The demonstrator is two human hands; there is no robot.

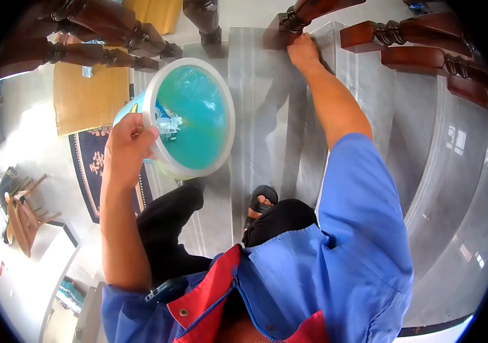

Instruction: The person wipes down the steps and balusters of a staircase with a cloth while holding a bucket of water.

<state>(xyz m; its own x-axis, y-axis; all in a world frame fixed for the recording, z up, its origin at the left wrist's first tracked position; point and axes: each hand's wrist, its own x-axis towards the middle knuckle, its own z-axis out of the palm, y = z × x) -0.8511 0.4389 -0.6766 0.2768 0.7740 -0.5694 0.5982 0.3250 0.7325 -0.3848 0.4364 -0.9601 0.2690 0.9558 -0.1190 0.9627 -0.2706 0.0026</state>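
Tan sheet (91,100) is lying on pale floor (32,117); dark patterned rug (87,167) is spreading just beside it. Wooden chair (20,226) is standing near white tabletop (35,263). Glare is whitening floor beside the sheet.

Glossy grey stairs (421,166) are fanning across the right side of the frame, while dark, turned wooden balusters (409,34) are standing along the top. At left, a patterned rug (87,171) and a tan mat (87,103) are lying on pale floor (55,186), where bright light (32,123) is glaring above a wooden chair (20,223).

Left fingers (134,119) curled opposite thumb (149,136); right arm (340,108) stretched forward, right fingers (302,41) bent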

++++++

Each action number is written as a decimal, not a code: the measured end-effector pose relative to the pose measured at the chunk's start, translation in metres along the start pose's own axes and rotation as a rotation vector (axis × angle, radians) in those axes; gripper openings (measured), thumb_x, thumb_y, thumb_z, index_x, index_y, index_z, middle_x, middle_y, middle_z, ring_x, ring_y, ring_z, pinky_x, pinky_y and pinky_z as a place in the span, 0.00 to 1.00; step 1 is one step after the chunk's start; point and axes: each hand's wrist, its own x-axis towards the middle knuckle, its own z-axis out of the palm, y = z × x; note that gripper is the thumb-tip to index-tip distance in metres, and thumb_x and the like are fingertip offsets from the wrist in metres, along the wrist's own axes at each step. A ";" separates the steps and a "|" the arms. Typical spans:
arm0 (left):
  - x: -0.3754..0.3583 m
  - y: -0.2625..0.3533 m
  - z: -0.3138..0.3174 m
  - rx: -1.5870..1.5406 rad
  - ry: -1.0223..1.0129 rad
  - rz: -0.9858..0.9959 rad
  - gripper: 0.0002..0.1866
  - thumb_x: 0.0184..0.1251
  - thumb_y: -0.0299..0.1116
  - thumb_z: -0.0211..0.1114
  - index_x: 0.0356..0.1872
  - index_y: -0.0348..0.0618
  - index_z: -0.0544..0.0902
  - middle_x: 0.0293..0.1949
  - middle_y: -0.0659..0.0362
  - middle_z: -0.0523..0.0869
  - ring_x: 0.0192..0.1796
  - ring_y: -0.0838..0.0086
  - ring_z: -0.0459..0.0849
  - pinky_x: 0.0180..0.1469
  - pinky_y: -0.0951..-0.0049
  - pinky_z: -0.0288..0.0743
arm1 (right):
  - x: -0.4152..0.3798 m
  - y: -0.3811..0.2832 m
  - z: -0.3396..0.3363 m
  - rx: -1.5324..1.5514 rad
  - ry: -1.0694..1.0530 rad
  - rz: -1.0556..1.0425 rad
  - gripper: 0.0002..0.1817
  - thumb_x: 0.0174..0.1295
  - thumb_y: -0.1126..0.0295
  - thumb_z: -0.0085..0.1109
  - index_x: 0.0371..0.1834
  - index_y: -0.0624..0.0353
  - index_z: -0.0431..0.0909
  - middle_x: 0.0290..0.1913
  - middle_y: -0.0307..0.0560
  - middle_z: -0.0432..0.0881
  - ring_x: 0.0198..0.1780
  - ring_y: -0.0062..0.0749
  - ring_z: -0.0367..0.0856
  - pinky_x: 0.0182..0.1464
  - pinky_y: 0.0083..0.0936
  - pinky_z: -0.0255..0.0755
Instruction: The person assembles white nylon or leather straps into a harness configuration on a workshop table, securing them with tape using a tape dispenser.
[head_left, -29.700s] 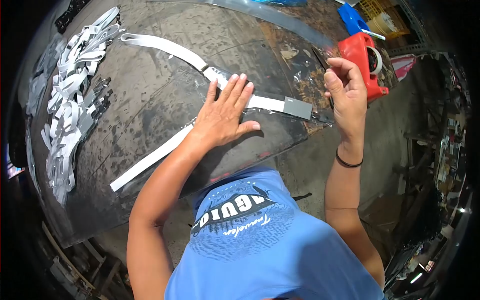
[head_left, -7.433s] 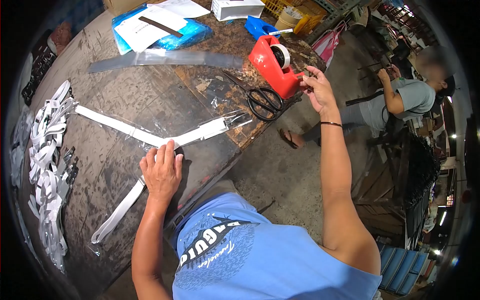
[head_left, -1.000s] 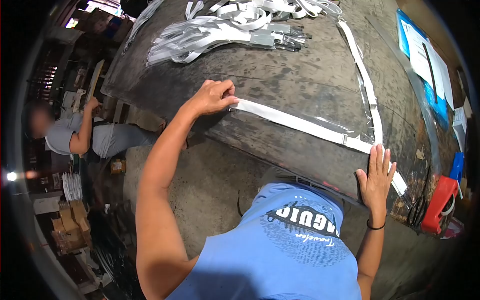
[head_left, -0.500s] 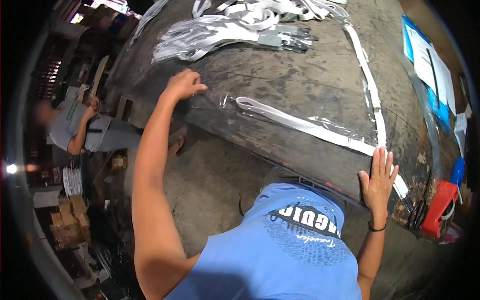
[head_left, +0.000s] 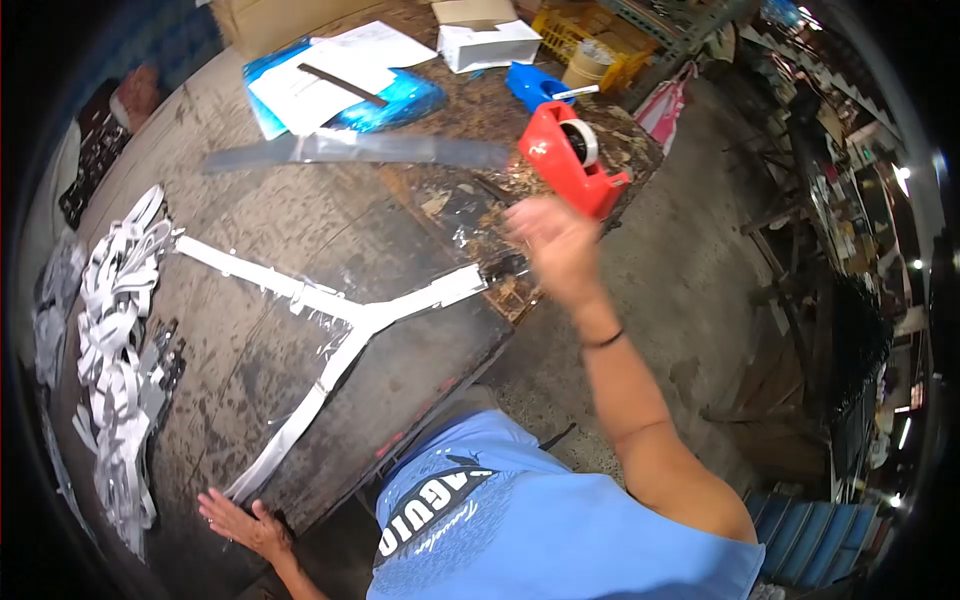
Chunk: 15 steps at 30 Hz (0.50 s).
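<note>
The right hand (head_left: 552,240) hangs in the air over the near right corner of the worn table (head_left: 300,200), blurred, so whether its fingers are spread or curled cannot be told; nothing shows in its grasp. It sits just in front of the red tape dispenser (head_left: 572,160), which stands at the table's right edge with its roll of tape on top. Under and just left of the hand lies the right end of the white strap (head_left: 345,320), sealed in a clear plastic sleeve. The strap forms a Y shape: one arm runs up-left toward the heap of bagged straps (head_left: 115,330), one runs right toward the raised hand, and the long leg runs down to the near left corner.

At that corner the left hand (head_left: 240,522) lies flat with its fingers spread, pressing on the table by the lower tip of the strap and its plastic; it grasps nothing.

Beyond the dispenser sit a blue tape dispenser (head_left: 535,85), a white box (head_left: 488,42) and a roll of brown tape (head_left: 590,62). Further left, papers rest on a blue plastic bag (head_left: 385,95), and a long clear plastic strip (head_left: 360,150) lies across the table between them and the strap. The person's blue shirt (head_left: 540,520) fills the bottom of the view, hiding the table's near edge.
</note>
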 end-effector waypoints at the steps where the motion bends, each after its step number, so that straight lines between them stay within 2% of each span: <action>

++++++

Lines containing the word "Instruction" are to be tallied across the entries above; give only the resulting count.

RESPONSE BELOW: 2